Wednesday, March 9, 2011

Today is MY first 10th

I had to finish our IT project in 3hours today, and i did. I have to finish two chapters in accounting, I haven't yet. But I must say, blogging an entry for this day must be the most difficult one.

I'd say I'm too much affected by our almost-very-obvious break-up though we haven't talked over it yet. I don't like to blog anything about what I feel with him cheating on me and not a word reaching me. I didn't like the feeling, not at all. But I'm still facing it, I am without him.

The wind keeps me still with the feeling. The annoying sun didn't even help in putting up the optimism. I don't like to describe the feeling because it hurts even more when I admit it to myself.

The guys who tries to impress me didn't even had an effect on me. I'd still think of him as a huge part of my heart, that I'm losing it.

He's like a petal that kept me as the flower, the most beautiful one. But as they say, good things never last. I knew the fact that sooner or later, that petal should fall away from me.
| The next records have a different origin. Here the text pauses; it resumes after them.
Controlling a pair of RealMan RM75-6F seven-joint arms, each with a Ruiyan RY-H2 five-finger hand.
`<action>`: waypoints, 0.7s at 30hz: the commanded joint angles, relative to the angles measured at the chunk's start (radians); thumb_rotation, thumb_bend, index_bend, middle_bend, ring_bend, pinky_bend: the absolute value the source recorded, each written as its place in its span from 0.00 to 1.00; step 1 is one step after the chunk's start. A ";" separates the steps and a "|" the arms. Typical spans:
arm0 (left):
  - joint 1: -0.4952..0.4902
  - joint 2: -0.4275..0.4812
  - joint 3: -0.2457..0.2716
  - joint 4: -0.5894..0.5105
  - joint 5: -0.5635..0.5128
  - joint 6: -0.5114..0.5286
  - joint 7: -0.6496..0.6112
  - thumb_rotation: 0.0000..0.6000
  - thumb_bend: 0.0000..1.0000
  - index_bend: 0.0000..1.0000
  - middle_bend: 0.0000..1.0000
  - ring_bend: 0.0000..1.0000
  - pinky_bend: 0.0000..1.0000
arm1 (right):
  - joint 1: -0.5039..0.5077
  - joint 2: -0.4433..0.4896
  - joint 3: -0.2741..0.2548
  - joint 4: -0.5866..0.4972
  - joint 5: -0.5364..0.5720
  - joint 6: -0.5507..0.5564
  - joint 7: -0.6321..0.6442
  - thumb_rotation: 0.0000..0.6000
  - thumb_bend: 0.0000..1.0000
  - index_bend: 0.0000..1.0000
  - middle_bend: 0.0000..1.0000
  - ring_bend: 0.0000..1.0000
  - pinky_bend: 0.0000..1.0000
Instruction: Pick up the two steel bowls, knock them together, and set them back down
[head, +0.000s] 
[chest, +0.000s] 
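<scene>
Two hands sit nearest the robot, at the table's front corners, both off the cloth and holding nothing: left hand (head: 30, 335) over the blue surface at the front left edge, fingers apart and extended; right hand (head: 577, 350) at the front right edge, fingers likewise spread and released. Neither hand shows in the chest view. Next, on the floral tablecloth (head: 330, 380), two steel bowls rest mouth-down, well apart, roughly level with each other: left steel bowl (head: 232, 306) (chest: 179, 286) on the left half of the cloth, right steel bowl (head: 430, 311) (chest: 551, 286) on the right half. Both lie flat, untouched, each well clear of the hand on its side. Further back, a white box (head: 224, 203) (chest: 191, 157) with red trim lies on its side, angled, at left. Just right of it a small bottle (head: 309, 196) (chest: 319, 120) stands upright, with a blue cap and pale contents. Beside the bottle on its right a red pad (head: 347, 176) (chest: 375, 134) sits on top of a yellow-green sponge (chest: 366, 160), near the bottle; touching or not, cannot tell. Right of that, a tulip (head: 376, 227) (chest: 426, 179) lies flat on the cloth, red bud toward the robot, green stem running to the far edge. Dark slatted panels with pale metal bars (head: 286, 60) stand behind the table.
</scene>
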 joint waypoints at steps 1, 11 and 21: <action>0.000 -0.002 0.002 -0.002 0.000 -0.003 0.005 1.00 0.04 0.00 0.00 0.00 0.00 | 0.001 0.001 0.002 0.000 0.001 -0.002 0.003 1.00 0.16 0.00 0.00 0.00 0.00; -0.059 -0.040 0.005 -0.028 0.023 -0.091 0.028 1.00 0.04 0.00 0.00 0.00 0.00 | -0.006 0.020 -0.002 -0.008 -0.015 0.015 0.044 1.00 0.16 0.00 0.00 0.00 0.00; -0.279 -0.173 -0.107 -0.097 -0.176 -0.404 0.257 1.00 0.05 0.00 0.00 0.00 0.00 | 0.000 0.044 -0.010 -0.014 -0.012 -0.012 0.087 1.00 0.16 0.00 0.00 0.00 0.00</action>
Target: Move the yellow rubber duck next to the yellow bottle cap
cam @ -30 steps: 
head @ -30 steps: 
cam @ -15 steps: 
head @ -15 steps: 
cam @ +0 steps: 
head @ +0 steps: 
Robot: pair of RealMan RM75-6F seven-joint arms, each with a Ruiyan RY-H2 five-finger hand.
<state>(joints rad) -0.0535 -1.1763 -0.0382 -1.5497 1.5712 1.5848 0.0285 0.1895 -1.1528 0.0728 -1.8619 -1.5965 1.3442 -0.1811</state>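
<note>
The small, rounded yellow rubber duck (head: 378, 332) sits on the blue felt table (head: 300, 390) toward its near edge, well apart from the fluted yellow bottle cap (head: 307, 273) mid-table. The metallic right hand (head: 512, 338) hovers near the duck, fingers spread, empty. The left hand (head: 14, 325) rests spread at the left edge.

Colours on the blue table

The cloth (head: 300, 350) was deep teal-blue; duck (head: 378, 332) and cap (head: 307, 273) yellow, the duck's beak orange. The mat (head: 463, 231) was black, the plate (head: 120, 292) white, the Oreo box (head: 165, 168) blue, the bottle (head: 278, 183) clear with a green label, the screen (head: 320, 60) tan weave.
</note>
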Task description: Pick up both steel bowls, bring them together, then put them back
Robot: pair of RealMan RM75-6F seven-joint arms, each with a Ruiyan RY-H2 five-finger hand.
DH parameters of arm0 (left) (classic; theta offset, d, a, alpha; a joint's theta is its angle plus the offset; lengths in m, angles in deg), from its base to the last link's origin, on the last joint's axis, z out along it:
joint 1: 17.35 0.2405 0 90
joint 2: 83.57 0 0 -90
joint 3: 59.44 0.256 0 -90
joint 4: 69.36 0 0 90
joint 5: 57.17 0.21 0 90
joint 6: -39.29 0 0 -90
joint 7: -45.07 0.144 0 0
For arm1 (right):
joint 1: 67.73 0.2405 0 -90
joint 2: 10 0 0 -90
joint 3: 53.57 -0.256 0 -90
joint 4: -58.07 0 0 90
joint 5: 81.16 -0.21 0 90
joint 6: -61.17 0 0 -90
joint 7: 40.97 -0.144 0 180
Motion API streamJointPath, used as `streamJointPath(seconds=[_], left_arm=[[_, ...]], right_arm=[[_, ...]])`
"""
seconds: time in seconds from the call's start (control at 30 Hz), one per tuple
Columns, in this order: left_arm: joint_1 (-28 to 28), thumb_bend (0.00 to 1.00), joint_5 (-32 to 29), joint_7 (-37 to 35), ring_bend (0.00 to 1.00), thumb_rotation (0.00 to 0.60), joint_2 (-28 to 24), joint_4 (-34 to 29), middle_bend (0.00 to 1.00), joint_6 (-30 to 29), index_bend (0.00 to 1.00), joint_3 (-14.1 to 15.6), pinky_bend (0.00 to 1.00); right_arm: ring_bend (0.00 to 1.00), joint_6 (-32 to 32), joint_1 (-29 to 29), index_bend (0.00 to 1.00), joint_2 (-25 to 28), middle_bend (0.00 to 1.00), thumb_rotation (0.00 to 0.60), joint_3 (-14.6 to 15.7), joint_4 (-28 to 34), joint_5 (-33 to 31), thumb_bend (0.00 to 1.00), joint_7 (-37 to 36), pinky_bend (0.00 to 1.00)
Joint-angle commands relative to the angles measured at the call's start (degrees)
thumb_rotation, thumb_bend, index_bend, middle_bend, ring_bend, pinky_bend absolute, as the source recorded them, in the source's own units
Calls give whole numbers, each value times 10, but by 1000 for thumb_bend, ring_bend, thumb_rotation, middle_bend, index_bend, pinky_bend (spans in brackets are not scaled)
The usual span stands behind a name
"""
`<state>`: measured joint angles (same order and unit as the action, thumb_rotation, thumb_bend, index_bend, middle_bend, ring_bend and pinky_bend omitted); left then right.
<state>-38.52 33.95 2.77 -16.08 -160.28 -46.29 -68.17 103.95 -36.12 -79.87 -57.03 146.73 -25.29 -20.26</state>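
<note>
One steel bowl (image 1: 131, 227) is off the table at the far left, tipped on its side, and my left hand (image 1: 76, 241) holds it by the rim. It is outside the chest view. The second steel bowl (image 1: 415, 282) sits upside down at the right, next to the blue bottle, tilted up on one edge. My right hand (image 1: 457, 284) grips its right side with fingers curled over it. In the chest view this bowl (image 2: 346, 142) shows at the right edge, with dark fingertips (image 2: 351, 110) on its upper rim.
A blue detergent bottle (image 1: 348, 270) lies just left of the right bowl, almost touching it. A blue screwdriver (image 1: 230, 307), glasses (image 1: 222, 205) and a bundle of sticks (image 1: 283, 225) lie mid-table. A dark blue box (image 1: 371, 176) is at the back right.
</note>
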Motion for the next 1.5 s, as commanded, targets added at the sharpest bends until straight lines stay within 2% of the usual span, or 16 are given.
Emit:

The thing that hurts most is the way I am after being left by my petal.

Cliche as it seems, I have to move on. But it's a process. I know it is.

Today should have been our last 10th together in this town. I should have been anticipating this. But instead, I'm trying to runaway from the date, the calendar, from writing it down to my notes and papers, from facing this day with the most difficult emotion. I'd say it's bitterness but I still won't accept it.


I still love him and today is the first 10th of my life without him saying "I love you" to me.